Training Accessory for Electronic Device

Abstract

The invention concerns a training accessory for an electronic device and a training method configured to provide training feed-back in real-time. The training accessory comprises a housing suitable for holding the electronic device (400) having a graphical user interface (401), a data interface between the accessory (1) and the electronic device (400), one or more elastically deformable holding means (20), and one or more sensors (3), including at least a force sensor in the accessory (1), the force sensor being configured to determine the force exerted by the holding means (20). The method includes the steps of determining or receiving a safe training range of an individual user, receiving user training data pertaining to the user's execution of a training exercise in real-time, and based on said user training data calculating corrections in real-time and communicating instructions to the user in real-time to permit the user to correct his execution of the exercise such that the exercise is executed within a safe training range.

Claims

1. An accessory for an electronic device for performing physical exercise, comprising a housing suitable for holding the electronic device, the electronic device including a graphical user interface, a data interface between the accessory and the electronic device, one or more, preferably two elastically deformable holding means, with a first holding portion for holding the holding means and a second, elastically deformable portion, wherein the elastically deformable portion of each holding means is attached to the housing, and one or more sensors, including at least a force sensor in the accessory, the force sensor being configured to determine the force exerted by the holding means, and wherein each holding means can freely swivel around its attachment point.

2. The accessory of claim 1, comprising a bi-directional data interface.

3. The accessory of claim 1, each holding means being pivotably attached on a separate attachment point to the housing.

4. The accessory of claim 1, wherein the holding means can be elastically pulled.

5. The accessory of claim 1, having two holding means, wherein a first holding means is operated with the left hand of the user and a second holding means is operated with the right hand of the user.

6. The accessory of claim 1, having means to attach mountable weights on the housing of the accessory, for example through a locking mechanism and/or magnetically.

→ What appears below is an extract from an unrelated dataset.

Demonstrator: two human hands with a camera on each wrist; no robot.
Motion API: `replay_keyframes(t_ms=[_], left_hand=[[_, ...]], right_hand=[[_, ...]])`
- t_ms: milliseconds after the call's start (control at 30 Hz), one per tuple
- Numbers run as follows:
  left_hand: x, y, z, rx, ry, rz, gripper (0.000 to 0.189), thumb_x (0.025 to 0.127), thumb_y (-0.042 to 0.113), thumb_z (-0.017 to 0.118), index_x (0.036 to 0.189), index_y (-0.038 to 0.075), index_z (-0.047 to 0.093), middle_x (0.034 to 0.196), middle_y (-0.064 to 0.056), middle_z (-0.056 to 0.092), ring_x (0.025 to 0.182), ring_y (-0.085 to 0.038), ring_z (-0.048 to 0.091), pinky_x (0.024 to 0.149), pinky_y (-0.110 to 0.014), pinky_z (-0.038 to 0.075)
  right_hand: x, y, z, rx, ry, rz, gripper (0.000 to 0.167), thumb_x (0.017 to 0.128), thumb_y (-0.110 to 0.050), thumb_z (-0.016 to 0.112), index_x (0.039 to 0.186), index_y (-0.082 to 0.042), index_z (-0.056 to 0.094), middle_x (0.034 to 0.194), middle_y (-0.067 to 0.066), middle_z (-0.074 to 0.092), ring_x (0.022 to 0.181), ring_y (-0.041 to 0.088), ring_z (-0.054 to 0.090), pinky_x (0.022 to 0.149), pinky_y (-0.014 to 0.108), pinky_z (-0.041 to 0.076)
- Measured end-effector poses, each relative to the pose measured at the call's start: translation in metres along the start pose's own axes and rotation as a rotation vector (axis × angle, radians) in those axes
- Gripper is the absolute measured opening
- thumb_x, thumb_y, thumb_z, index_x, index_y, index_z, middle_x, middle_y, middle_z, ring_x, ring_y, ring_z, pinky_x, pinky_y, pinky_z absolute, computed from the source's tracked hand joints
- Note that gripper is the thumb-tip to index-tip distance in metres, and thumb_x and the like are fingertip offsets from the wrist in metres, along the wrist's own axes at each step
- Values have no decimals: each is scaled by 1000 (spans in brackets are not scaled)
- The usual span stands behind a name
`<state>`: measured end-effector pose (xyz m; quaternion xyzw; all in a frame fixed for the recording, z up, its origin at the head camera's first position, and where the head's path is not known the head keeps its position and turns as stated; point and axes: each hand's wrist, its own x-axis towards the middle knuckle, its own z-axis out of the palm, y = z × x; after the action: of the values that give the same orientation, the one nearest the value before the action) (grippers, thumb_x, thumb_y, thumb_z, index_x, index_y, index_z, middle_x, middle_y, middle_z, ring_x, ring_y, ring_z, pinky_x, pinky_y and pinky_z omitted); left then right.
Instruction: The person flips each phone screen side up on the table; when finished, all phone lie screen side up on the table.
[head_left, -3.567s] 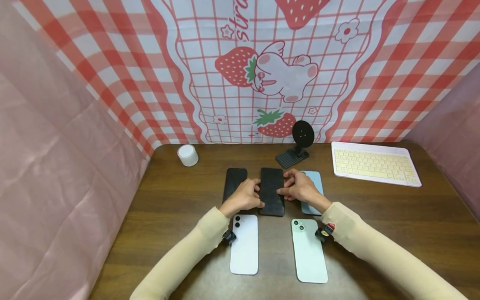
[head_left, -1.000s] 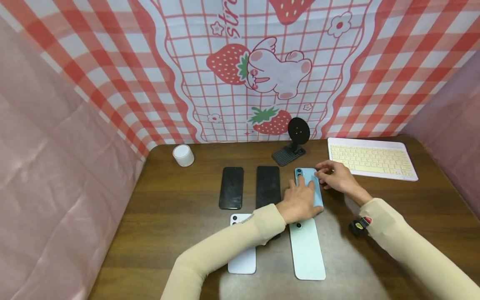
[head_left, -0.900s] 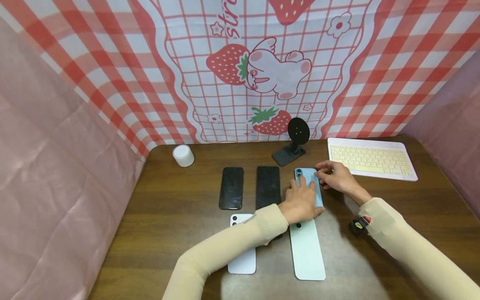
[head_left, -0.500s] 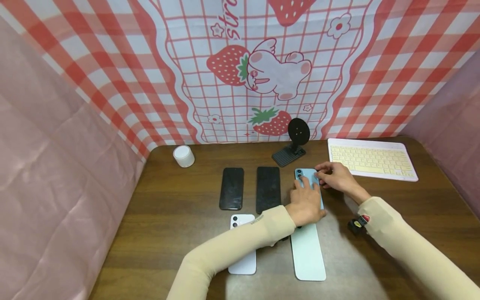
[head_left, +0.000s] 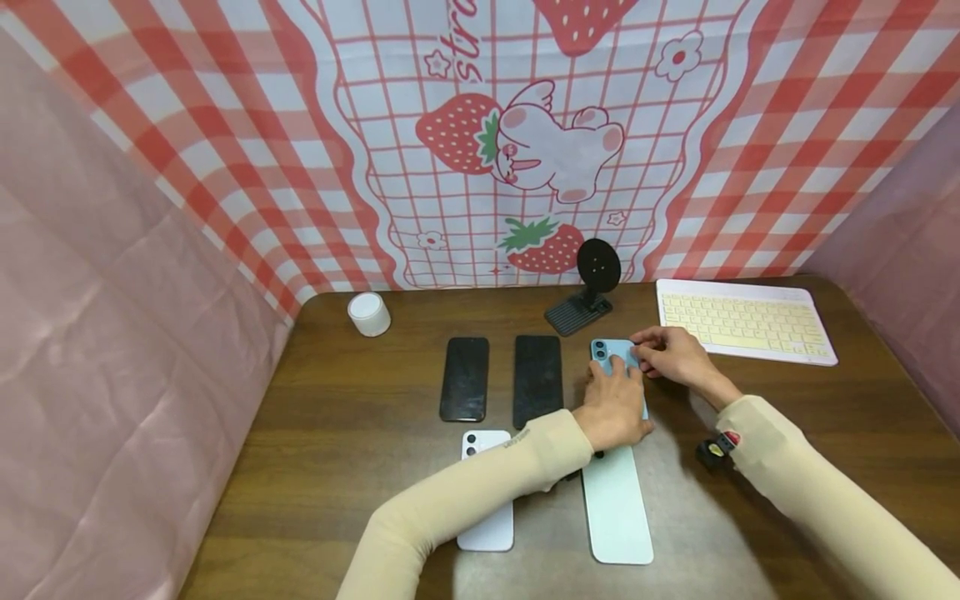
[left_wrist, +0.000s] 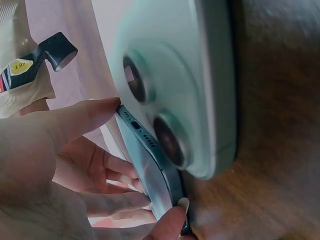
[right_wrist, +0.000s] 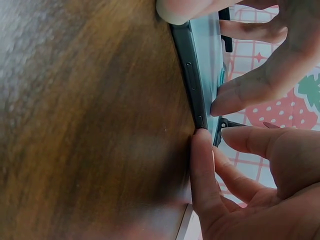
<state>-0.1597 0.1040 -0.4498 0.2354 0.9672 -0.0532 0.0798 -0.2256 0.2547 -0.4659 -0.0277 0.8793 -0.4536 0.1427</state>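
Note:
A light blue phone lies back up on the table, largely covered by my left hand. In the left wrist view, the left thumb touches one bottom corner and a fingertip is at the opposite side edge, so the hand spans the phone's width. My right hand is at the upper right corner, and in the right wrist view one fingertip touches the phone's side edge. A pale green phone, camera side up, is just below the left hand, its top partly hidden.
Two black phones lie in line with the blue one. A white phone is partly under the left sleeve. Along the back stand a white cylinder, a black phone stand and a keyboard.
Both hands have gone from the middle black phone to the light blue phone on the right. In the last second, the left hand has shifted slightly right; the right hand has barely moved.

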Motion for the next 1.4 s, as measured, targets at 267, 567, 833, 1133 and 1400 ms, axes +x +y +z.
replay_keyframes(t_ms=[267, 567, 833, 1133, 1400], left_hand=[[1, -1, 0, -2, 2, 22, 80, 87, 68, 71, 147, 17, 53, 147, -5, 55, 135, -17, 49, 101, -41, 38], [2, -2, -3, -34, -19, -7, 85, 86, 66, 74, 150, 15, 51, 152, -9, 52, 134, -20, 52, 106, -42, 39], [3, -1, -5, -52, -17, -13, 82, 85, 66, 75, 146, 15, 55, 149, -10, 54, 129, -23, 56, 106, -42, 41], [2, 0, -5, -135, -26, -42, 87, 84, 65, 77, 151, 16, 51, 154, -13, 49, 129, -35, 55, 100, -38, 52], [1, 3, -5, -156, -50, -60, 88, 88, 67, 71, 154, 14, 46, 159, -14, 44, 134, -37, 53, 101, -36, 54]], right_hand=[[0, 1, 0, 2, 6, 19, 40, 104, -13, 60, 134, 13, 59, 99, 17, 73, 74, 2, 66, 68, 23, 61], [2, -4, 2, -3, 8, 9, 39, 105, -14, 59, 133, 13, 60, 97, 18, 74, 72, 3, 66, 66, 23, 60], [1, -6, 4, 4, 24, 14, 36, 105, -8, 54, 132, 15, 60, 99, 22, 73, 70, 3, 66, 64, 23, 60], [0, -5, 2, 19, 23, 40, 37, 106, -9, 52, 133, 15, 59, 94, 16, 71, 72, 4, 64, 65, 24, 60], [-2, -4, 2, 21, 20, 24, 35, 105, -4, 47, 133, 14, 56, 95, 18, 71, 64, 5, 63, 55, 27, 57]])
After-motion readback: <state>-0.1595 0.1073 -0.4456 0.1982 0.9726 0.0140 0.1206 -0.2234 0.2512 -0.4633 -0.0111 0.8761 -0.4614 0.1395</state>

7. The accessory of claim 1, wherein the accessory is configured for communicating visual, audio and/or tactile cues to the user.

8. The accessory of claim 1, the accessory in combination with the electronic device comprising a gyroscope and/or an accelerometer.

9. The accessory of claim 1, comprising a heart rate sensor, a pulse sensor, and/or a sensor to determine galvanic skin response or other electrodermal responses, which are preferably comprised in the holding portions of the holding means.

10. The accessory further to claim 1, the accessory in combination with the electronic device comprising a processor for receiving real-time input data and for generating output data in real-time.

11. A method for adjusting physical exercise to physical capabilities of users with reduced physical capabilities using the accessory of claim 1, comprising determining or receiving a safe training range, receiving user training data pertaining to the user's execution of a training exercise in real-time, and based on said user training data calculating corrections in real-time and communicating instructions to the user in real-time to permit the user to correct his execution of the exercise such that the exercise is executed within a safe training range.

12. The method for adjusting physical exercise of claim 11, including determining the safe training range comprising defining a calibration exercise to be performed by a user on the accessory, receiving user calibration data pertaining to the execution of the calibration exercise by the user, defining a user profile based on the user calibration data or refining a predetermined/predefined user profile based on the user calibration data, defining a safe training range based on user calibration data for the individual user profile.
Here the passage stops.